Ganzhorn's mouse lemur
- Conservation status: Endangered (IUCN 3.1)

Scientific classification
- Kingdom: Animalia
- Phylum: Chordata
- Class: Mammalia
- Infraclass: Placentalia
- Order: Primates
- Suborder: Strepsirrhini
- Family: Cheirogaleidae
- Genus: Microcebus
- Species: M. ganzhorni
- Binomial name: Microcebus ganzhorni Hotaling et al., 2016

= Ganzhorn's mouse lemur =

- Authority: Hotaling et al., 2016
- Conservation status: EN

Species of lemur

Ganzhorn's mouse lemur (Microcebus ganzhorni) is a species of lemur described in 2016. The discovery was made by researchers at the German Primate Center.
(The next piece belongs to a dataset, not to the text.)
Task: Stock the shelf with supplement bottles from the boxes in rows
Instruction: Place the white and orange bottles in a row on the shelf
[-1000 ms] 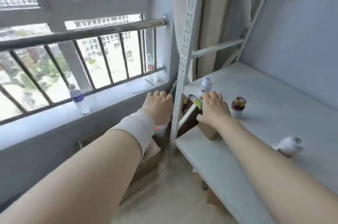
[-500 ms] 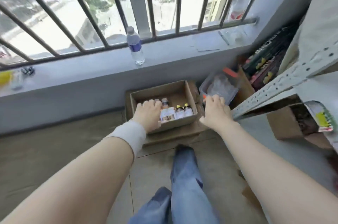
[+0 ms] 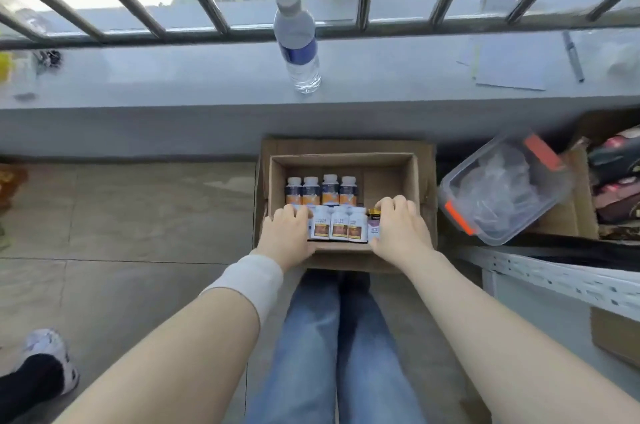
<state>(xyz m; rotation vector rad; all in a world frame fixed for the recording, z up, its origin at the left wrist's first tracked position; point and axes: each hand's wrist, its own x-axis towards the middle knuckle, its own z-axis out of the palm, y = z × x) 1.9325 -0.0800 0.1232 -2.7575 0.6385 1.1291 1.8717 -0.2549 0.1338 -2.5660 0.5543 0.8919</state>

It was discovered in Madagascar among closely related species such as Madame Berthe's mouse lemur, already described in 2013. Due to their close resemblance, it was initially impossible to identify them as distinct species. It was only after genetic analyses (mtDNA sequencing) that the species was established. The genetic study was done in collaboration with scientists at the University of Kentucky, the Duke Lemur Center and the University of Antananarivo in Madagascar.

The species is named after Professor Jörg Ganzhorn of Hamburg University, who had pioneered the research and conservation of lemurs in Madagascar.